# YOUR INSTRUCTIONS:
Copy exactly the lines of the records below, and only those lines, beginning with the line that contains "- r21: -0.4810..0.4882" and ending with the line that contains "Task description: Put".

# AVAILABLE DATA:
==========

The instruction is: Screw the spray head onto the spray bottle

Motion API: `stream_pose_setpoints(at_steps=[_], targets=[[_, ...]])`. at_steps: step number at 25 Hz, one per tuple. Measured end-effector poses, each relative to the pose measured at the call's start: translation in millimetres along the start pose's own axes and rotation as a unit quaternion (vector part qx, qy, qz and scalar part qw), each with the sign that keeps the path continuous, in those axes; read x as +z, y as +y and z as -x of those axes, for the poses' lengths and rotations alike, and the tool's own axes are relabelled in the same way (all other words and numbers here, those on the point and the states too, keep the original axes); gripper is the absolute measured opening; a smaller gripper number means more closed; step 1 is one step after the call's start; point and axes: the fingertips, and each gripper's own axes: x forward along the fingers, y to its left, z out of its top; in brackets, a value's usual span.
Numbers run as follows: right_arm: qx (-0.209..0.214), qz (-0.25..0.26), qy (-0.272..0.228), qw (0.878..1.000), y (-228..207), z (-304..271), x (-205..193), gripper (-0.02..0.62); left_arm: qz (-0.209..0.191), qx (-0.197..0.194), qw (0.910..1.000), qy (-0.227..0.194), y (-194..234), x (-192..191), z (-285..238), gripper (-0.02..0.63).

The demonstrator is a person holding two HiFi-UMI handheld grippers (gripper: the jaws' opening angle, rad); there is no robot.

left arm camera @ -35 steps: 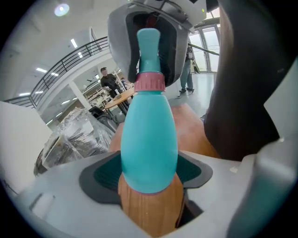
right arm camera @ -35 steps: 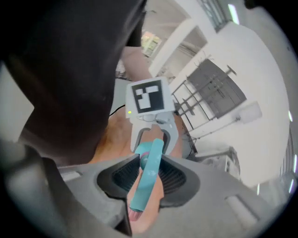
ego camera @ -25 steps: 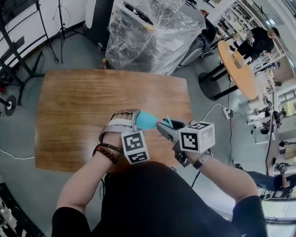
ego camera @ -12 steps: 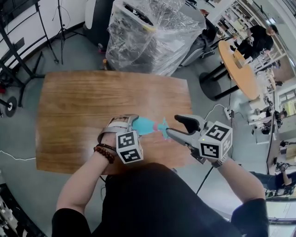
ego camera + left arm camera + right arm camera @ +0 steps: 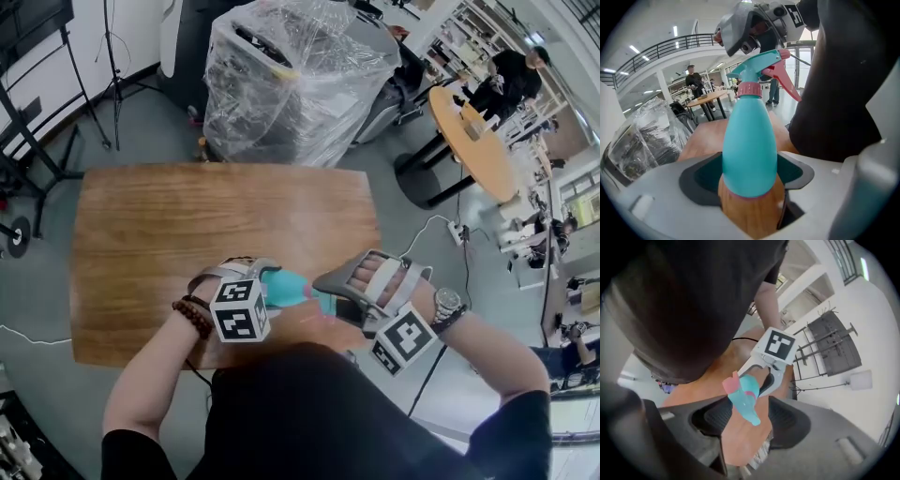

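Pinching the teal spray bottle [image 5: 750, 140] low on its body, the left gripper [image 5: 749, 180] holds it over the near edge of the wooden table [image 5: 187, 225], close to the person's dark shirt, with its neck tilted toward the right gripper [image 5: 747, 419]. The spray head [image 5: 757, 65], teal with a pink collar and pink trigger, sits on the bottle's neck. The right gripper's jaws, which have just been opening wide and then narrowing slightly, stand spread with the spray head in the gap between them, pads not pressing on it.
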Motion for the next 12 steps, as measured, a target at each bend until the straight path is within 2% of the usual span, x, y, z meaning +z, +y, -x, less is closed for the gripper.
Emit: stream_pose_setpoints(at_steps=[2, 4, 6, 8, 9, 10, 11, 12], targets=[[0.013, 0.036, -0.001, 0.999, 7.7, -8.6, 5.6, 0.203, -0.007, -0.007, 0.9999, -0.006, -5.3, 8.7, 0.0, 0.383], [0.022, 0.044, 0.000, 0.999, 13.6, -13.8, 7.0, 0.123, -0.014, -0.004, 0.9999, -0.007, -7.5, 13.6, -1.6, 0.383], [0.034, 0.010, 0.002, 0.999, 18.5, -17.6, 2.9, 0.121, -0.022, 0.012, 0.9997, -0.001, -6.0, 12.7, -4.4, 0.383], [0.042, -0.081, -0.007, 0.996, 14.9, -21.6, -1.1, 0.121, -0.022, 0.037, 0.9991, 0.003, -1.5, 10.6, -6.4, 0.383], [0.050, -0.153, -0.015, 0.987, 11.0, -24.1, -3.8, 0.120, -0.019, 0.052, 0.9985, 0.003, 1.6, 9.2, -7.5, 0.382], [0.060, -0.243, -0.024, 0.968, 6.6, -27.2, -8.2, 0.120, -0.014, 0.069, 0.9975, 0.004, 5.4, 7.6, -8.7, 0.382], [0.071, -0.343, -0.032, 0.936, 1.9, -30.9, -14.9, 0.120, -0.008, 0.088, 0.9961, 0.005, 9.8, 5.9, -9.9, 0.382], [0.079, -0.444, -0.037, 0.892, -2.7, -34.7, -23.7, 0.120, -0.002, 0.110, 0.9939, 0.007, 15.0, 4.1, -11.0, 0.382]])
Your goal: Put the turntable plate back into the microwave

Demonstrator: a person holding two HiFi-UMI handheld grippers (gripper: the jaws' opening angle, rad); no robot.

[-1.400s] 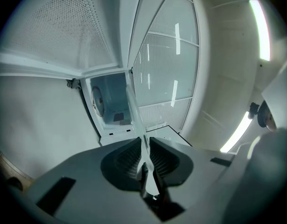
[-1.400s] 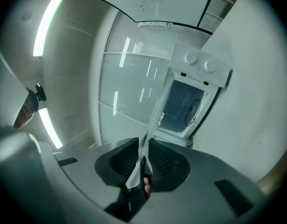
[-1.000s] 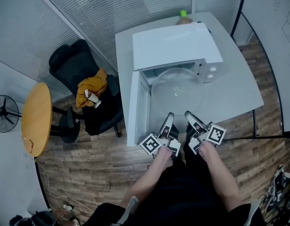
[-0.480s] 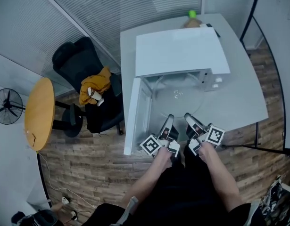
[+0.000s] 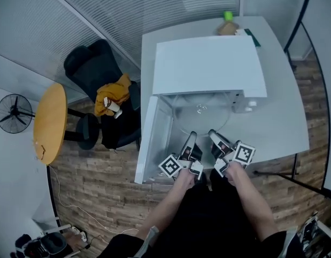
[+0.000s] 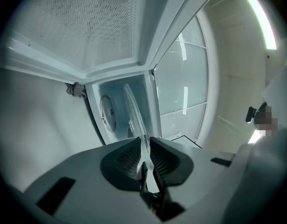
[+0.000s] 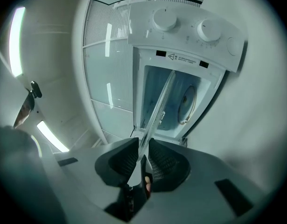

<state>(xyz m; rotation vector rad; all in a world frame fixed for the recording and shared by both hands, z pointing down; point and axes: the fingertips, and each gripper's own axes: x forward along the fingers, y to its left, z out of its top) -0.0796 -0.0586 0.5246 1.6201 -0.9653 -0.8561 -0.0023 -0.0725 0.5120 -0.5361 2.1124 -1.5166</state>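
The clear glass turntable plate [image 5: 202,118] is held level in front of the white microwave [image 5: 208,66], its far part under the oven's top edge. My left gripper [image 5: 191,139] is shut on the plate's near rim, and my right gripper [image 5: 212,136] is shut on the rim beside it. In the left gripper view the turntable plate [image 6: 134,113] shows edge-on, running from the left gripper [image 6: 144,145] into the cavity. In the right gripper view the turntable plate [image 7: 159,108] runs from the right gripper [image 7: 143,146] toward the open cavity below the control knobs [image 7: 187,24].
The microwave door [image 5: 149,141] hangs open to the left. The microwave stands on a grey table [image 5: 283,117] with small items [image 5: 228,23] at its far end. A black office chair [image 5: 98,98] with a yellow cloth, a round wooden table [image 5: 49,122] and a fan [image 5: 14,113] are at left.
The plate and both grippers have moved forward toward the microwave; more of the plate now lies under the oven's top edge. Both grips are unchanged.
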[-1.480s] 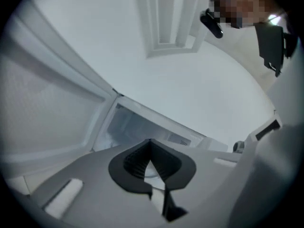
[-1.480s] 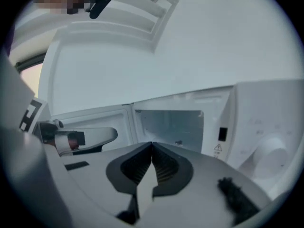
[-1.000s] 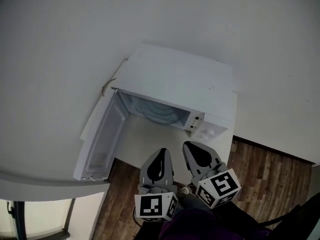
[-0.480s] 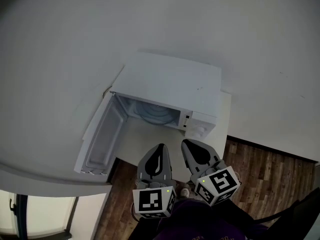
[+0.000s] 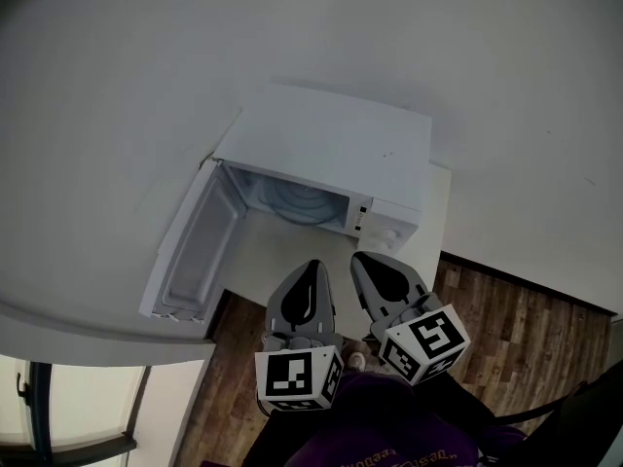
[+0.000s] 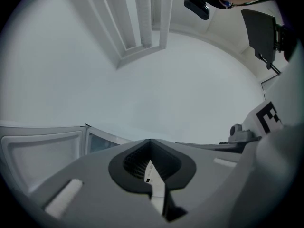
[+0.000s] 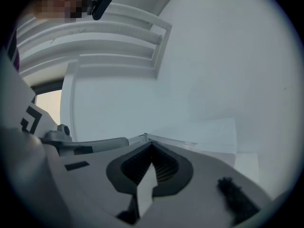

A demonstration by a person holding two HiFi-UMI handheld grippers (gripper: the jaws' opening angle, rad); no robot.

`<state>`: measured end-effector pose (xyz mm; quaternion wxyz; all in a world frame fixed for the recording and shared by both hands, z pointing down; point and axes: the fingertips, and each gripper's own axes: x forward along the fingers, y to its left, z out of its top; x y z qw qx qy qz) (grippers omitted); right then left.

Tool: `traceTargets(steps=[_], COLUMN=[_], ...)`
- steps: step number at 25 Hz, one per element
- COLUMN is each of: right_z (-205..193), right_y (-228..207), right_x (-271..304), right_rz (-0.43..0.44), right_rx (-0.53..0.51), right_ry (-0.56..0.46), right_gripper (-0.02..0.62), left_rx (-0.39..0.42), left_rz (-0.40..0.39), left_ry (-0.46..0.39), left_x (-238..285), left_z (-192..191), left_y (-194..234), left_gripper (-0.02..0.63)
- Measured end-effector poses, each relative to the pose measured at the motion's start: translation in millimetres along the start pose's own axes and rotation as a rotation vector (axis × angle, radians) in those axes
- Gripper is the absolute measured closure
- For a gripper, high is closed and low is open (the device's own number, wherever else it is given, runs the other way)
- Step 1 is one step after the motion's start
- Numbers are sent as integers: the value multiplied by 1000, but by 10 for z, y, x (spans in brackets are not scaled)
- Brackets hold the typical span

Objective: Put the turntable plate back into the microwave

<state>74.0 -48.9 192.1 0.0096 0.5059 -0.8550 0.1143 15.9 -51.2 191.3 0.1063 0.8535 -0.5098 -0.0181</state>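
Turntable plate (image 5: 300, 200) inside open microwave (image 5: 331, 144) | left tongs (image 5: 311, 267) clenched, empty | right tongs (image 5: 362, 263) clenched, empty

walls: plain white wall (image 5: 146, 56) fills upper frame | floor: brown wood planks (image 5: 526, 329), lower right | furniture: white table (image 5: 277, 261), centre | window: bright pane (image 5: 83, 402), dark frame, lower left | light: soft, even

Microwave (image 5: 331, 149): I see a white box standing upright on the white surface (image 5: 277, 261).
Door (image 5: 195, 251): swung wide open to the left.
Turntable plate (image 5: 297, 200): pale and round, lying flat inside the cavity. I can see only its front part.
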Motion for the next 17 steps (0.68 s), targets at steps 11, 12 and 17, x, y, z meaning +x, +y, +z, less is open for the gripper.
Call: traceTargets(steps=[11,12,17], right_z=[21,29,43], right_y=[-17,-17,-34], right_x=[9,9,17], right_rz=[5,6,7], right_rx=[-15,-18,-17], right_ry=[1,1,-1], right_gripper=[586,586,586], left_rx=[3,4,0], left_rz=[-8,-6,2], left_ry=[10,8,8], left_x=[36,40,70], left_z=[-18,-14,-9], left_y=[-10,-14,-42], left_gripper=[601,601,601])
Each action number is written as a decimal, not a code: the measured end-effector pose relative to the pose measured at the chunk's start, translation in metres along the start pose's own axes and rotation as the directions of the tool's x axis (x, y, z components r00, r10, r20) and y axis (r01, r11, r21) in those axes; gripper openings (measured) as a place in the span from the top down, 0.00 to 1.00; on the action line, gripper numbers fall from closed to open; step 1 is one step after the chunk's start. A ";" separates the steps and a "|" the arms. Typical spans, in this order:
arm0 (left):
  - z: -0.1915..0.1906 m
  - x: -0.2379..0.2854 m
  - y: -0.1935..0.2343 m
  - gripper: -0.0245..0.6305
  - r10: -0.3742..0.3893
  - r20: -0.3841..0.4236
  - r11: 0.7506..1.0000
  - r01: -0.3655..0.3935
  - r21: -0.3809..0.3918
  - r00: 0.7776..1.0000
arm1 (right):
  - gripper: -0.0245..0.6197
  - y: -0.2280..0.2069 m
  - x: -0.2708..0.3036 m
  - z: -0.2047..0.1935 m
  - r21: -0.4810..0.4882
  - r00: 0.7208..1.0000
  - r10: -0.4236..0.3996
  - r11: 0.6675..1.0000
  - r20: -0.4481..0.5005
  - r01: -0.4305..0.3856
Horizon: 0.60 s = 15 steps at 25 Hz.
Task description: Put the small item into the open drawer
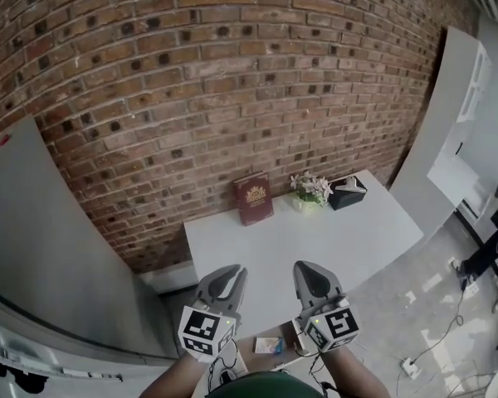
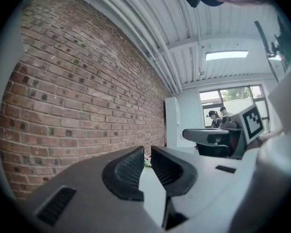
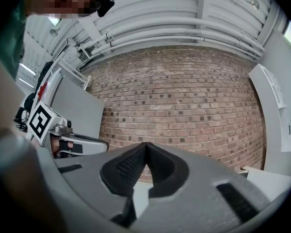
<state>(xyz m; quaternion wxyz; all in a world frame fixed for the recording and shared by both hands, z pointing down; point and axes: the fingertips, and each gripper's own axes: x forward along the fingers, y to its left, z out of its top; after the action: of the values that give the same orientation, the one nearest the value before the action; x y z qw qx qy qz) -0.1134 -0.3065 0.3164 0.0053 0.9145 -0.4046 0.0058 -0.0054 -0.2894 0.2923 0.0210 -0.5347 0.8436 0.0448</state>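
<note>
A small pale-blue boxed item point(image 1: 268, 345) lies low in the head view, below the front edge of the white table point(image 1: 357, 239), between my two hands. Whether it rests in a drawer I cannot tell. My left gripper point(image 1: 231, 269) point(image 2: 146, 150) is held level toward the brick wall, its jaws drawn together with only a sliver at the tips and nothing between them. My right gripper point(image 1: 309, 265) point(image 3: 145, 144) hovers beside it, also level, its tips touching and empty. Both are above the table's near edge, apart from the item.
At the back of the table, against the brick wall, stand a maroon book point(image 1: 253, 198), a small pot of flowers point(image 1: 310, 191) and a black tissue box point(image 1: 347, 193). A white cabinet point(image 1: 448, 123) stands at the right. A power strip point(image 1: 409, 363) lies on the floor.
</note>
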 end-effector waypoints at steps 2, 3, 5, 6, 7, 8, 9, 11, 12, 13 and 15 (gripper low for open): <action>-0.002 -0.001 0.002 0.90 -0.002 0.000 1.000 0.002 -0.003 1.000 | 0.96 0.003 0.001 -0.001 -0.002 1.000 -0.001 1.000 -0.002 0.001; -0.003 -0.002 0.003 0.90 -0.003 -0.003 1.000 0.003 -0.005 1.000 | 0.96 0.005 0.001 -0.002 -0.002 1.000 0.000 1.000 -0.006 0.000; -0.003 -0.003 0.003 0.90 -0.003 -0.006 1.000 0.003 -0.008 1.000 | 0.96 0.007 0.001 -0.002 -0.001 1.000 0.000 1.000 -0.012 0.000; -0.003 -0.003 0.004 0.90 -0.002 -0.006 1.000 0.002 -0.009 1.000 | 0.96 0.008 0.002 0.000 -0.002 1.000 0.000 1.000 -0.013 0.000; -0.002 -0.004 0.006 0.90 -0.001 -0.006 1.000 0.001 -0.010 1.000 | 0.96 0.009 0.002 0.001 -0.005 1.000 -0.001 1.000 -0.013 0.001; -0.001 -0.005 0.007 0.90 0.000 -0.007 1.000 0.000 -0.012 1.000 | 0.96 0.010 0.002 0.002 -0.007 1.000 -0.002 1.000 -0.015 0.002; -0.002 -0.006 0.008 0.90 0.001 -0.009 1.000 -0.001 -0.015 1.000 | 0.96 0.011 0.002 0.002 -0.009 1.000 -0.002 1.000 -0.017 0.002; -0.002 -0.007 0.011 0.90 0.002 -0.011 1.000 -0.002 -0.017 1.000 | 0.96 0.013 0.004 0.001 -0.012 1.000 -0.003 1.000 -0.021 0.003; -0.002 -0.007 0.013 0.90 0.001 -0.010 1.000 -0.001 -0.016 1.000 | 0.96 0.013 0.005 0.000 -0.014 1.000 -0.004 1.000 -0.022 0.004; -0.002 -0.007 0.014 0.90 -0.001 -0.008 1.000 0.001 -0.014 1.000 | 0.96 0.014 0.006 0.001 -0.017 1.000 -0.006 1.000 -0.020 0.005; -0.001 -0.007 0.016 0.90 -0.004 -0.006 1.000 0.004 -0.012 1.000 | 0.96 0.015 0.007 0.002 -0.014 1.000 -0.008 1.000 -0.010 0.008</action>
<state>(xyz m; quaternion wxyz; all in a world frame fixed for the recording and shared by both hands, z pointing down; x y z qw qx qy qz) -0.1300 -0.3118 0.3179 0.0119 0.9153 -0.4026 0.0061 -0.0220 -0.2886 0.2909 0.0133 -0.5384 0.8412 0.0480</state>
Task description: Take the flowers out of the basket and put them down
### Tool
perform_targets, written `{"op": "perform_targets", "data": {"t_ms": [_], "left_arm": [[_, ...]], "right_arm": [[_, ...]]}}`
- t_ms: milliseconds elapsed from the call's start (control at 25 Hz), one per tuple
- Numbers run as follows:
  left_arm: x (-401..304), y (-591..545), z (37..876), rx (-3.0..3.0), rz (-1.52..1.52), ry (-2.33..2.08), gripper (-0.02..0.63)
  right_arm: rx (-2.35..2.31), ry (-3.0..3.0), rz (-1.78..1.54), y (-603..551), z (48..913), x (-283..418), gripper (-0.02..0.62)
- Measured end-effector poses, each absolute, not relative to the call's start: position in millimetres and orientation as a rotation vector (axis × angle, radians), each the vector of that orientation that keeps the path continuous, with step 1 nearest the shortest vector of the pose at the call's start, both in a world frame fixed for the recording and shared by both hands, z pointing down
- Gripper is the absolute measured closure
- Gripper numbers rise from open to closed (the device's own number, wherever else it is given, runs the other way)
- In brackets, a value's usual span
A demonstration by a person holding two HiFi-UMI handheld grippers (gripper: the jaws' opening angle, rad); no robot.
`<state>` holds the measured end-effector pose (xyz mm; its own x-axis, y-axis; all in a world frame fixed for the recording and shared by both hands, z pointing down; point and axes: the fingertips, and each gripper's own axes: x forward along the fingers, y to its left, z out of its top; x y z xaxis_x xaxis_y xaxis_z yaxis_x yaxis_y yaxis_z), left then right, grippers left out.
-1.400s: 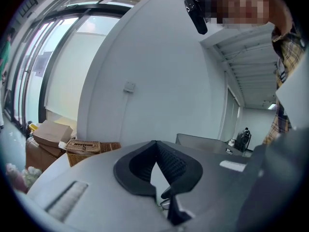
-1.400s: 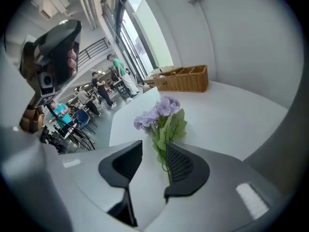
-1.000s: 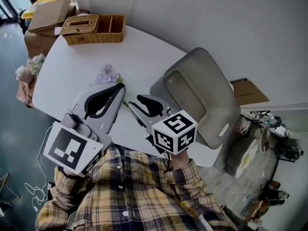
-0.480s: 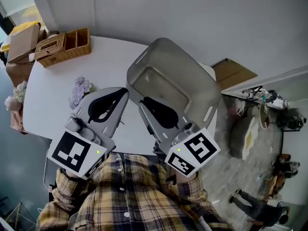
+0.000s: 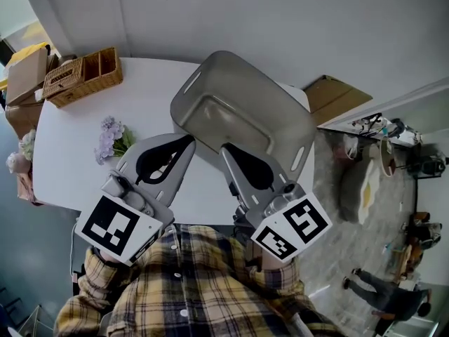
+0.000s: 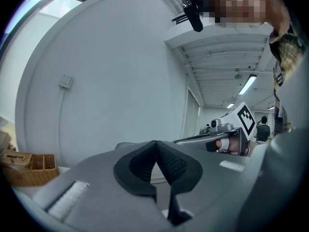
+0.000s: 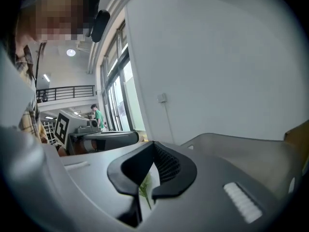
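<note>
A bunch of pale purple flowers (image 5: 109, 137) with green leaves lies on the white table (image 5: 63, 167), left of both grippers. The grey plastic basket (image 5: 238, 111) stands at the table's far right with nothing showing inside; its rim (image 7: 241, 146) fills the right of the right gripper view. My left gripper (image 5: 191, 140) hovers shut and empty near the basket's front-left corner, its fingertips meeting (image 6: 155, 143). My right gripper (image 5: 226, 148) is shut in front of the basket (image 7: 153, 144). A thin green sprig (image 7: 145, 190) shows in the slot behind its fingertips; I cannot tell whether it is pinched.
A wicker box (image 5: 81, 76) with compartments sits at the table's far left corner, with cardboard boxes (image 5: 24, 69) on the floor beyond it. A grey wall runs behind the table. More flowers (image 5: 21, 153) lie off the table's left edge.
The right gripper's jaws have gone from open by the flower stem to shut. Both grippers have drawn away from the flowers and now sit in front of the basket. The flowers stay on the table.
</note>
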<state>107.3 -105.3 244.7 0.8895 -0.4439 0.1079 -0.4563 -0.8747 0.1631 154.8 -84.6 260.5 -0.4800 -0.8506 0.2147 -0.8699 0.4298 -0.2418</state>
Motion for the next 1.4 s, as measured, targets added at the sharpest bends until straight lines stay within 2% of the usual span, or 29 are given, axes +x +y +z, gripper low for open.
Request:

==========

# SOLUTION TO THIS PROBLEM:
  - r21: -0.4810..0.4882
  - r00: 0.7208..1.0000
  - r10: -0.4236..0.3996
  - r11: 0.6675..1.0000
  - r20: -0.4481..0.5005
  - r01: -0.4305..0.3856
Horizon: 0.60 s = 15 steps at 25 Hz.
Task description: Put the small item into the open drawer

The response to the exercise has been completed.